Work to be completed
Only text lines belong in the answer: the lines from the first one in the records through the line with "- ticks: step", copied exactly.

Stored records:

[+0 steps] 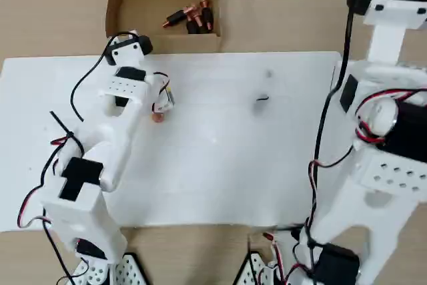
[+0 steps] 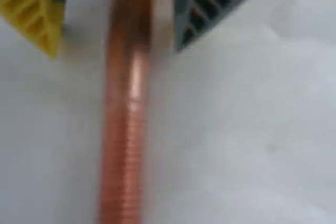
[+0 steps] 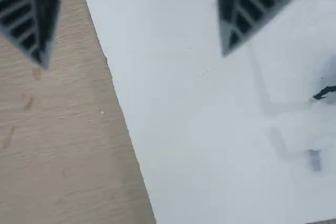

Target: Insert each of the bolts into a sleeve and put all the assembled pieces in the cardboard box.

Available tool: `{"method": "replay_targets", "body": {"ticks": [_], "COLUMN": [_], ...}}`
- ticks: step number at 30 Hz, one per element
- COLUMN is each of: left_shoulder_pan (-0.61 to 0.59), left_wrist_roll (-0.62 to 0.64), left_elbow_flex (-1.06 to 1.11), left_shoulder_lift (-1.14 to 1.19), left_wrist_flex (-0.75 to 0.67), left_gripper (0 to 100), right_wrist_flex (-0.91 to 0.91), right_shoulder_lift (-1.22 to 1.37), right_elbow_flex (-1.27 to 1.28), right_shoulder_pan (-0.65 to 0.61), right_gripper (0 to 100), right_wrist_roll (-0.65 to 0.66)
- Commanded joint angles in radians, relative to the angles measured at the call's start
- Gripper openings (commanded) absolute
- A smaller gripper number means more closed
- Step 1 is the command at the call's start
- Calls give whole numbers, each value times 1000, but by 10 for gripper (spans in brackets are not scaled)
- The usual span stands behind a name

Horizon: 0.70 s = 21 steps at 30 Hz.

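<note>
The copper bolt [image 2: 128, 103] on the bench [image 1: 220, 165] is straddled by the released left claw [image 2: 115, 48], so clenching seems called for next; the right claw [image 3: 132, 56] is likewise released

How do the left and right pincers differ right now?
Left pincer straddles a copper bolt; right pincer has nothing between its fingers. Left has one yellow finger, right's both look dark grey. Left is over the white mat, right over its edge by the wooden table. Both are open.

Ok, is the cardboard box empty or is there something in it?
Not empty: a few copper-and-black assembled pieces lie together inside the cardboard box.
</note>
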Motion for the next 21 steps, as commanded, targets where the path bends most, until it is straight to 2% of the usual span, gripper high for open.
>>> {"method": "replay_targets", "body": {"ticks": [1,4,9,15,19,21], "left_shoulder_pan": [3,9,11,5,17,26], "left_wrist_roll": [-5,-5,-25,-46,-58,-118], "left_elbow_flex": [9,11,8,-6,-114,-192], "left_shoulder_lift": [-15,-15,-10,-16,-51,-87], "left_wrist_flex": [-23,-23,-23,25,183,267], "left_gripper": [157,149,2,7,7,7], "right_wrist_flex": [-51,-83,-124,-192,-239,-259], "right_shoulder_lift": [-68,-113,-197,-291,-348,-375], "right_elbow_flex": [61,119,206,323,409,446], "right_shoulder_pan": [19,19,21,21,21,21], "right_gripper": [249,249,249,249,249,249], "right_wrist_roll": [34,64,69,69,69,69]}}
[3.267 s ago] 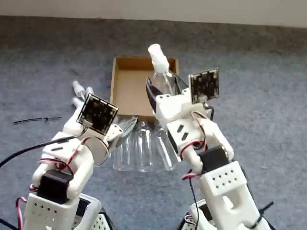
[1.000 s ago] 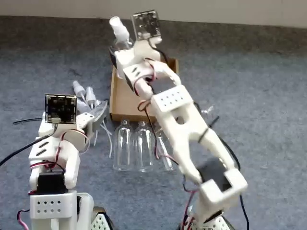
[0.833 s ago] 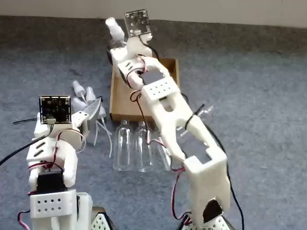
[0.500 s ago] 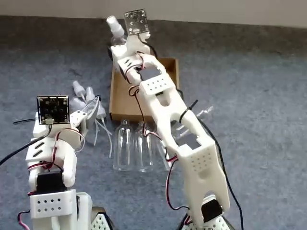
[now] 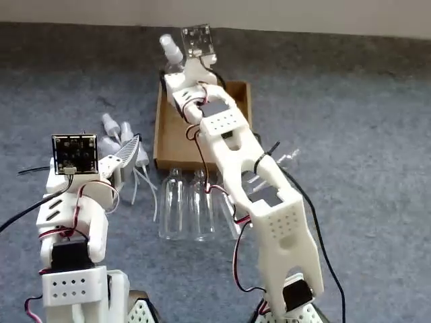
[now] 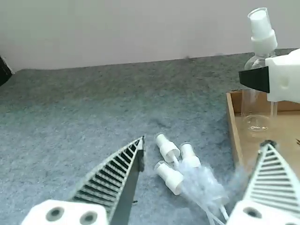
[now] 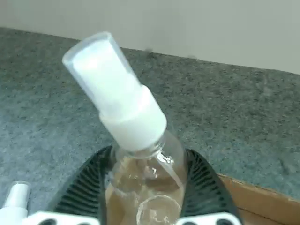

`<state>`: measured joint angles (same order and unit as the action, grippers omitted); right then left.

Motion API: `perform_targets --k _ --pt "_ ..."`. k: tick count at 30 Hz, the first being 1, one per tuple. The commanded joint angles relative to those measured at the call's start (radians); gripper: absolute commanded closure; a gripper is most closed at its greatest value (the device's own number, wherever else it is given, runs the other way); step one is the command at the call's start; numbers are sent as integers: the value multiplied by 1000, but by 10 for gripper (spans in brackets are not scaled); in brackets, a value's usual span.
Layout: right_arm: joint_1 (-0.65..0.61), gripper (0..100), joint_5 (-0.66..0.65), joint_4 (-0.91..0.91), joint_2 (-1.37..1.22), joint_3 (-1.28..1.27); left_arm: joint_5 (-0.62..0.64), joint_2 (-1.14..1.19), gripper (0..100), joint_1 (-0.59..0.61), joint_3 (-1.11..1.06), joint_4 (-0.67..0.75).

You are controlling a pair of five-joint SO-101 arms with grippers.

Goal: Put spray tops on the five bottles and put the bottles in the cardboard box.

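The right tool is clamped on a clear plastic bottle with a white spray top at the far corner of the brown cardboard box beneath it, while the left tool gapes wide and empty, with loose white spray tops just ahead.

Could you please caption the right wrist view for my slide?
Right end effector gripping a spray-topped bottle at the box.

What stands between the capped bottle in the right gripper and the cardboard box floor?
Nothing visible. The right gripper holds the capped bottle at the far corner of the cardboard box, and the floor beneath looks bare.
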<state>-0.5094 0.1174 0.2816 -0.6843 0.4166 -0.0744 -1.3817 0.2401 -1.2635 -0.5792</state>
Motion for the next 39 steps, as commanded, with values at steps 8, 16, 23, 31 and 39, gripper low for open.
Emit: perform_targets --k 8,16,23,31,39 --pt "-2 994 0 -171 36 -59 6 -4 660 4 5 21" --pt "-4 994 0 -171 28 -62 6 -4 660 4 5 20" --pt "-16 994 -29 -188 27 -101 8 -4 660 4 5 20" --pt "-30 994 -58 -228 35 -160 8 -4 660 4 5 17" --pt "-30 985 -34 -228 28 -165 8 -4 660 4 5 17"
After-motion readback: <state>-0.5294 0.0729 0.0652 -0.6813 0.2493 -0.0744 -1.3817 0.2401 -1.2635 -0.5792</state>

Output for this task
[+0 steps] 
[+0 steps] 
[+0 steps] 

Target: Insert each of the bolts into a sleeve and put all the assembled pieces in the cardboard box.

Available tool: `{"method": "replay_targets", "body": {"ticks": [_], "COLUMN": [_], ...}}`
- ticks: step number at 30 Hz, one per element

The full output has already been given.